Dataset extract:
=-=-=

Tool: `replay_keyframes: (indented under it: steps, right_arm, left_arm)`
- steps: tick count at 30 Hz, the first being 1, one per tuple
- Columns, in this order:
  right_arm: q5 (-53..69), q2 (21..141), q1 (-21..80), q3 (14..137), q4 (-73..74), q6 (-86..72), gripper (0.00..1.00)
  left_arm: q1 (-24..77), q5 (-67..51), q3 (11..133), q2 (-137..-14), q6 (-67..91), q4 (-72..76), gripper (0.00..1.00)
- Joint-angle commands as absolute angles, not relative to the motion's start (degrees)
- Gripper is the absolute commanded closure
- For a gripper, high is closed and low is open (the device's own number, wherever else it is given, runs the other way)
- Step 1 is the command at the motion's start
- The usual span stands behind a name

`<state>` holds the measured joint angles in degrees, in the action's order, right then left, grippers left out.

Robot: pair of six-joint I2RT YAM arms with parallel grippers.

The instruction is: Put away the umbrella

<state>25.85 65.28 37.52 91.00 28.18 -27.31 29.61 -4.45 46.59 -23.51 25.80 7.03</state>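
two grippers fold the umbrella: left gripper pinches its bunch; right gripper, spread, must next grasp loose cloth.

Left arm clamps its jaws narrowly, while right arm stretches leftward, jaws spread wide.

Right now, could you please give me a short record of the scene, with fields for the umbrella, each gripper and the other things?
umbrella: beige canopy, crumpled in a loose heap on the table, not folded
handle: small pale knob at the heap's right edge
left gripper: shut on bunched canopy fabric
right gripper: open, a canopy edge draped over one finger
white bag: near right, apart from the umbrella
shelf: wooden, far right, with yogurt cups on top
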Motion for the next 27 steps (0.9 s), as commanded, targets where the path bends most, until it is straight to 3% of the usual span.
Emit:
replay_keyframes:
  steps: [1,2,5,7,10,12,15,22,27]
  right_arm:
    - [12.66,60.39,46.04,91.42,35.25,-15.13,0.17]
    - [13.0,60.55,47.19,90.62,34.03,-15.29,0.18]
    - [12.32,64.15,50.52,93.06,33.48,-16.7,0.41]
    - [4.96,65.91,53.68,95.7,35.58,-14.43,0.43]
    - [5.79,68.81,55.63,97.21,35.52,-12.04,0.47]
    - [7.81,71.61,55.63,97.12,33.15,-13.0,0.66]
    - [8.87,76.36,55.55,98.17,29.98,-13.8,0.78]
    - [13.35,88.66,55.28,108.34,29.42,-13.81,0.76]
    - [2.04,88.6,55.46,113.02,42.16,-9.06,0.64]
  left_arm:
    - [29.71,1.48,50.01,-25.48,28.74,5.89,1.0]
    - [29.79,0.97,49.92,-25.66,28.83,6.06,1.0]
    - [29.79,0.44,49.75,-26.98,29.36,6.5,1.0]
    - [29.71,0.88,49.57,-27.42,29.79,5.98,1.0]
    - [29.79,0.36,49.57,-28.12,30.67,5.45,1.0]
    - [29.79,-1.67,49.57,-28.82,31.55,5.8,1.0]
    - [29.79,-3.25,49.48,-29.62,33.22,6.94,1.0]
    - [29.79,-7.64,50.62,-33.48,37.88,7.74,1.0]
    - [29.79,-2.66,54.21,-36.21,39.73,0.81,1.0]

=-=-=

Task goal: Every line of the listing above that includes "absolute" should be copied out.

Exercise result:
- Joint-angle commands as absolute angles, not relative to the motion's start (degrees)
- Gripper is the absolute commanded closure

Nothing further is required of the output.